"for loop" not indexing correctly?

"for loop" not indexing correctly? - Printable Version

+- Python Forum (https://python-forum.io)
+-- Forum: Python Coding (https://python-forum.io/forum-7.html)
+--- Forum: General Coding Help (https://python-forum.io/forum-8.html)
+--- Thread: "for loop" not indexing correctly? (/thread-23953.html)

"for loop" not indexing correctly? - melblanc - Jan-24-2020

Wall

I am using a for loop with regular expressions to scrape a file
for ordered pairs of geographic co-ordinates. All seemed to be
working until I noticed on a file with a single entry that the
scrape did not work. Closer inspection then revealed when multi-
ples were found, every other entry was being skipped.

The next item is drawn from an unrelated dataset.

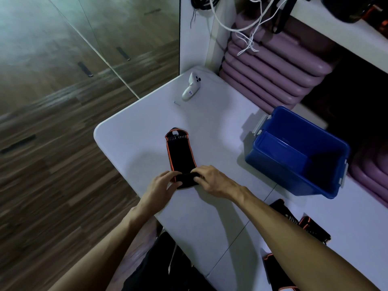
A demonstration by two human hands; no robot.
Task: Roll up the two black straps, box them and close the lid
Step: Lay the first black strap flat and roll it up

Pairing everything back to minimal code revealed the below was
failing to capture alternating entries in the scraped file.

import re

filename = "bugs_bunny2.txt"

f = open(filename)

for x in f:
    text_string = f.readline()

    scraped_data = re.findall("{LON=-\d\d.\d\d\d\d\d\d}{LAT=\d\d.\d\d\d\d\d\d}", text_string)

    print(scraped_data)

The data in the bugs_bunny2.txt file is:

Source = Goniometer, Accuracy < 1  %  {LON=-78.555550}{LAT=39.111222}
Source = Goniometer, Accuracy < 7  %  {LON=-78.555551}{LAT=39.111223}
Source = Altimeter,  Accuracy <15  %  {LON=-78.456432}{LAT=38.999999}
Source = GPS,        Accuracy <  .1%  {LON=-78.555593}{LAT=39.111199}
Source = Goniometer  Accuracy < 2  %  {LON=-78.555594}{LAT=39.111190}  GPS CLOCK CORRECTED
Source = Goniometer  Accuracy < 1  %  {LON=-78.555565}{LAT=39.111191}  GPS CLOCK CORRECTED
Source = Goniometer  Accuracy <  .9%  {LON=-78.555516}{LAT=38.111065}  GPS CLOCK CORRECTED

The above file is a structured sample of what the file is like
being scraped. The longitude entries are deliberately forged so
that the last digit of the longitude entry increments by one
starting at 0 and ending at 6 for a total of seven possible
entries that can be recovered.

When the script is run only entries with zero or even numbers
at the end of the longitude entry are returned. On an outside
chance the last digit was influencing the result the last digit
in the longitude entries was changed by '1' so the numbers ran
from 1 through 7 instead of 0 through 6. The same entries were
displayed in the test with the last digit altered. Lines
0,2,4 & 6 were displayed.

{LON=-78.555550}{LAT=39.111222}
{LON=-78.456432}{LAT=38.999999}
{LON=-78.555594}{LAT=39.111190}
{LON=-78.555516}{LAT=38.111065}

Altered Entries

{LON=-78.555551}{LAT=39.111222}
{LON=-78.456433}{LAT=38.999999}
{LON=-78.555595}{LAT=39.111190}
{LON=-78.555517}{LAT=38.111065}

If the file being scraped has only one matching entry to the regular
expression then it is not displayed. Checking the output of the
variable scraped_data will return an empty set of brackets, "[]".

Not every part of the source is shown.